What you will do: Would you copy each line of the data below that has "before"?
===============
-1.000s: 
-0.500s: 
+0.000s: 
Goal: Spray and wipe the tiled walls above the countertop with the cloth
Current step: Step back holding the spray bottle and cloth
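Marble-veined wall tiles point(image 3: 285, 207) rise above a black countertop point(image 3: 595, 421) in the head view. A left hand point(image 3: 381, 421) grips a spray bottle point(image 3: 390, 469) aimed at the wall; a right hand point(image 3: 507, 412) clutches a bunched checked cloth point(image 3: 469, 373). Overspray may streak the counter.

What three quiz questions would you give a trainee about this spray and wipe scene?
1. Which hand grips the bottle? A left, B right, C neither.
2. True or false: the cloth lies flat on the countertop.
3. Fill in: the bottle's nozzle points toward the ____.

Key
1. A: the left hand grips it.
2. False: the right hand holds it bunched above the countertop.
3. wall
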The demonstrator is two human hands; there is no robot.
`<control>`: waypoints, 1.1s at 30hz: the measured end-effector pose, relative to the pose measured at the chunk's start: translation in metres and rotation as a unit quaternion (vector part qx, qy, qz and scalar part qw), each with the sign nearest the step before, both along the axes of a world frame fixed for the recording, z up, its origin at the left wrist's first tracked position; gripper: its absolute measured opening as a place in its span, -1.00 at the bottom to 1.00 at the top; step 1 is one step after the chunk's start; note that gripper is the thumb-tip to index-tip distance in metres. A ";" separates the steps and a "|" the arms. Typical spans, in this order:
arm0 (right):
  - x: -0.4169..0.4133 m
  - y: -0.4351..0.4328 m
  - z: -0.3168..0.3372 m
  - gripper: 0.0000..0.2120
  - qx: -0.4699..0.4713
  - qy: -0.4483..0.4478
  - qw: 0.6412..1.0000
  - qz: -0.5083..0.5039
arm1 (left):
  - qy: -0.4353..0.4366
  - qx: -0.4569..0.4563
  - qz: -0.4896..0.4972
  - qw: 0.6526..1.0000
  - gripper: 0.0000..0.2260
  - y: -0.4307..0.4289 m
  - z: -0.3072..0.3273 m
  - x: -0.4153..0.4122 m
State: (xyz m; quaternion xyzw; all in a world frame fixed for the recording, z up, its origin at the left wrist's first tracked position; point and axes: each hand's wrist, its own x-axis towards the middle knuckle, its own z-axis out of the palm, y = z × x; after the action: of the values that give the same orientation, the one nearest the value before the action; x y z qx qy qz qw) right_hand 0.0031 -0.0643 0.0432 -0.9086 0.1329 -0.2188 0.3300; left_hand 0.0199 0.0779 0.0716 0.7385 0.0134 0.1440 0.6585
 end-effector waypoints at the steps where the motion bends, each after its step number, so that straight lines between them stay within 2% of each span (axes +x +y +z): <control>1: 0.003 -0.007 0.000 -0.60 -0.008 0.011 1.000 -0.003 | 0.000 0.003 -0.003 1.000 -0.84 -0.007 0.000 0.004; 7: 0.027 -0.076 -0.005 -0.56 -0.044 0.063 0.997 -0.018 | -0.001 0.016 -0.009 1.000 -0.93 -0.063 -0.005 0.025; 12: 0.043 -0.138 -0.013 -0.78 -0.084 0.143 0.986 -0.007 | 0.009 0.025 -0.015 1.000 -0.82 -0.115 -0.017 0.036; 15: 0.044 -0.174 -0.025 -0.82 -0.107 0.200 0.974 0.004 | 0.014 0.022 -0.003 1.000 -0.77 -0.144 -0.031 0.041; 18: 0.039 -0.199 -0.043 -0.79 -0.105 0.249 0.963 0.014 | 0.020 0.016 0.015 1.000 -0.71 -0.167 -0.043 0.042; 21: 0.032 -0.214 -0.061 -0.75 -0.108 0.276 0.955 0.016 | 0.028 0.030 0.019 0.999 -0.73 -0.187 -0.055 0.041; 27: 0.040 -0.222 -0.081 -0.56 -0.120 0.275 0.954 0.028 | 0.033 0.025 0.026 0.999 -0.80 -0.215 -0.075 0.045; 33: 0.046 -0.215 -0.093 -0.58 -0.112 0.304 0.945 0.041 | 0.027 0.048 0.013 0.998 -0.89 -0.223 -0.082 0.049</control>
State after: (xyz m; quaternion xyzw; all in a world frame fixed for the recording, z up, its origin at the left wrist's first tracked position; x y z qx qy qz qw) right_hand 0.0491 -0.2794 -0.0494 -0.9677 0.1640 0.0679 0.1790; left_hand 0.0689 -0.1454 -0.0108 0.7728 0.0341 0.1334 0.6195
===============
Answer to this exercise:
`<control>`: waypoints, 1.1s at 30hz: the measured end-effector pose, relative to the pose measured at the chunk's start: translation in metres and rotation as a unit quaternion (vector part qx, qy, qz and scalar part qw), each with the sign nearest the step before, both along the axes of a world frame fixed for the recording, z up, its origin at the left wrist's first tracked position; gripper: its absolute measured opening as a place in its span, -1.00 at the bottom to 1.00 at the top; step 1 is one step after the chunk's start; note that gripper is the thumb-tip to index-tip distance in metres. A ";" separates the steps and a "|" the arms. Typical spans, in this order:
State: (xyz m; quaternion xyzw; all in a world frame fixed for the recording, z up, its origin at the left wrist's first tracked position; point and axes: each hand's wrist, its own x-axis towards the middle knuckle, its own z-axis out of the palm, y = z × x; after the action: of the values that give the same orientation, the one nearest the value before the action; x y z qx qy qz qw) right_hand 0.0031 -0.0643 0.0432 -0.9086 0.1329 -0.2188 0.3300; left_hand 0.0199 0.0779 0.0716 0.7385 0.0134 0.1440 0.6585

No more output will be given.